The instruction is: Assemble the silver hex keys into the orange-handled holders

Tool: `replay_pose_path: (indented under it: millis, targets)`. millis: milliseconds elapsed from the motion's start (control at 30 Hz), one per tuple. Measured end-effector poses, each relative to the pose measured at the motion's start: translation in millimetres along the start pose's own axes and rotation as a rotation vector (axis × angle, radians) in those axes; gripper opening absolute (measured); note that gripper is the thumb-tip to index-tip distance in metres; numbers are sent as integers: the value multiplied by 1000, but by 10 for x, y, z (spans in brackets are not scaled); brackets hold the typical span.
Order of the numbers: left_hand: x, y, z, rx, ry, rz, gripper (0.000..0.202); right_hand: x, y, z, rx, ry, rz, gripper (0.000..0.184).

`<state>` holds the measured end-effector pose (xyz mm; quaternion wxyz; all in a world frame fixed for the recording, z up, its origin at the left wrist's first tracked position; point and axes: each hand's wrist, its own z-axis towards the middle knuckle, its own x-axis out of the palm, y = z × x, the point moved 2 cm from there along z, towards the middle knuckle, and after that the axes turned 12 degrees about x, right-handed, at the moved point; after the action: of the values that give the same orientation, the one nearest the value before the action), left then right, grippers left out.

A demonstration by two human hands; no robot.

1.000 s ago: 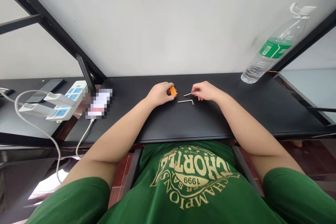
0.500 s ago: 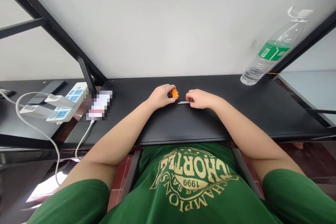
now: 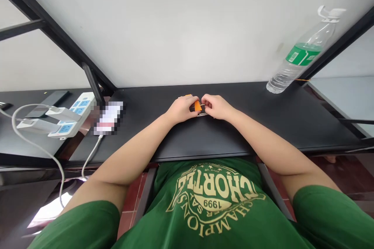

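Observation:
My left hand point(image 3: 182, 109) is curled round a small orange box point(image 3: 198, 106) with dark markings; most of it is hidden behind the palm and fingers. Close beside it on the right, my right hand point(image 3: 217, 107) is closed in a pinch. A thin pale stick shows at its fingertips, right by the box's edge, though its far end is too small to make out. Below the fingertips, thin light sticks point(image 3: 202, 114) lie on the black desk point(image 3: 201, 136) between the two hands.
A large water bottle point(image 3: 302, 54) with a green label stands at the back right. To the left are a blurred-out phone point(image 3: 109, 116) on a white cable, a power strip point(image 3: 76, 114) with white chargers, and a dark phone-like slab point(image 3: 48, 103). Black metal frame bars point(image 3: 93, 81) border the desk.
My right hand has moved left and slightly up from the sticks to the box. My left hand has shifted slightly right with the box, so the hands nearly meet.

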<state>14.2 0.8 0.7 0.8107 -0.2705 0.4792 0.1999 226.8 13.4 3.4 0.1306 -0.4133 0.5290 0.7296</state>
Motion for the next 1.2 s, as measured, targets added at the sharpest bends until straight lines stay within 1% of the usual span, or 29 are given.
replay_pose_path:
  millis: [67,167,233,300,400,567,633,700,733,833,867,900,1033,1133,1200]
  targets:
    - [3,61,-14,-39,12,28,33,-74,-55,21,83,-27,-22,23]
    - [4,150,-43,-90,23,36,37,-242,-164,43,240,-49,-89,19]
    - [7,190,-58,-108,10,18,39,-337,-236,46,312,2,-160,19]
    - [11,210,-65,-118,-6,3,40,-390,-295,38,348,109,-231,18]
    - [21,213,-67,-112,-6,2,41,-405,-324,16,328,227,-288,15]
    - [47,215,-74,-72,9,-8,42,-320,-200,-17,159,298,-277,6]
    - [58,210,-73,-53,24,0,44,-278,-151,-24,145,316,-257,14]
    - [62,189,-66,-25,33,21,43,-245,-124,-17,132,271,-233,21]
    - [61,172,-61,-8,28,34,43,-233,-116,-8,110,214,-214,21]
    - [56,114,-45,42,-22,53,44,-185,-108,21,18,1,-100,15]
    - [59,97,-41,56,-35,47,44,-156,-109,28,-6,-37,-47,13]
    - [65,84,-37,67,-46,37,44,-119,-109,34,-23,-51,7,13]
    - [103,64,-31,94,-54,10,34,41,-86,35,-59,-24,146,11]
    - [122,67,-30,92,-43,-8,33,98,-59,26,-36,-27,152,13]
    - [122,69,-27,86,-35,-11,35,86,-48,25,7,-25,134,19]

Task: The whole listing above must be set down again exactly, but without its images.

Task answer:
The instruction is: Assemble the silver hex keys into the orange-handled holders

Tool: `replay_pose_path: (indented under it: millis, targets)`. millis: milliseconds elapsed from the motion's start (control at 30 Hz), one per tuple. Measured end-effector poses, each relative to the pose measured at the motion's start: translation in millimetres along the start pose's own axes and rotation as a rotation vector (axis × angle, radians) in those axes; gripper opening absolute (measured); note that gripper is the thumb-tip to index-tip distance in metres; numbers are sent as integers: the value multiplied by 1000, but by 10 for x, y, z (spans in brackets are not scaled); brackets hold the typical span.
Order of the numbers: left_hand: x, y, z, rx, ry, rz, gripper (0.000..0.202); right_hand: x, y, z, rx, ry, rz, gripper (0.000..0.184).

`<state>` holds the measured end-effector pose (xyz mm; quaternion wxyz; all in a world frame fixed for the recording, z up, its origin at the left wrist's first tracked position; point and axes: each hand's wrist, its own z-axis towards the middle knuckle, its own x-axis out of the palm, y = z × x, the point moved 2 cm from there along z, towards the middle knuckle, and after that the axes turned 12 degrees about x, right-handed, at the moved point; after the action: of the values that give the same orientation, the one nearest the value before the action), left then right, grippers left out.

A demonstration by two human hands; no robot.

1.000 s ago: 
0.500 s ago: 
now: 

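Observation:
My left hand point(image 3: 182, 109) is curled round a small orange box point(image 3: 198, 106) with dark markings; most of it is hidden behind the palm and fingers. Close beside it on the right, my right hand point(image 3: 217, 107) is closed in a pinch. A thin pale stick shows at its fingertips, right by the box's edge, though its far end is too small to make out. Below the fingertips, thin light sticks point(image 3: 202, 114) lie on the black desk point(image 3: 201, 136) between the two hands.
A large water bottle point(image 3: 302, 54) with a green label stands at the back right. To the left are a blurred-out phone point(image 3: 109, 116) on a white cable, a power strip point(image 3: 76, 114) with white chargers, and a dark phone-like slab point(image 3: 48, 103). Black metal frame bars point(image 3: 93, 81) border the desk.
My right hand has moved left and slightly up from the sticks to the box. My left hand has shifted slightly right with the box, so the hands nearly meet.
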
<state>14.2 0.8 0.7 0.8107 -0.2705 0.4792 0.1999 226.8 13.4 3.4 0.1306 -0.4133 0.5290 0.7296</state>
Motion for the next 1.2 s, as measured, targets added at the sharpest bends until straight lines stay within 1% of the usual span, or 29 are given.
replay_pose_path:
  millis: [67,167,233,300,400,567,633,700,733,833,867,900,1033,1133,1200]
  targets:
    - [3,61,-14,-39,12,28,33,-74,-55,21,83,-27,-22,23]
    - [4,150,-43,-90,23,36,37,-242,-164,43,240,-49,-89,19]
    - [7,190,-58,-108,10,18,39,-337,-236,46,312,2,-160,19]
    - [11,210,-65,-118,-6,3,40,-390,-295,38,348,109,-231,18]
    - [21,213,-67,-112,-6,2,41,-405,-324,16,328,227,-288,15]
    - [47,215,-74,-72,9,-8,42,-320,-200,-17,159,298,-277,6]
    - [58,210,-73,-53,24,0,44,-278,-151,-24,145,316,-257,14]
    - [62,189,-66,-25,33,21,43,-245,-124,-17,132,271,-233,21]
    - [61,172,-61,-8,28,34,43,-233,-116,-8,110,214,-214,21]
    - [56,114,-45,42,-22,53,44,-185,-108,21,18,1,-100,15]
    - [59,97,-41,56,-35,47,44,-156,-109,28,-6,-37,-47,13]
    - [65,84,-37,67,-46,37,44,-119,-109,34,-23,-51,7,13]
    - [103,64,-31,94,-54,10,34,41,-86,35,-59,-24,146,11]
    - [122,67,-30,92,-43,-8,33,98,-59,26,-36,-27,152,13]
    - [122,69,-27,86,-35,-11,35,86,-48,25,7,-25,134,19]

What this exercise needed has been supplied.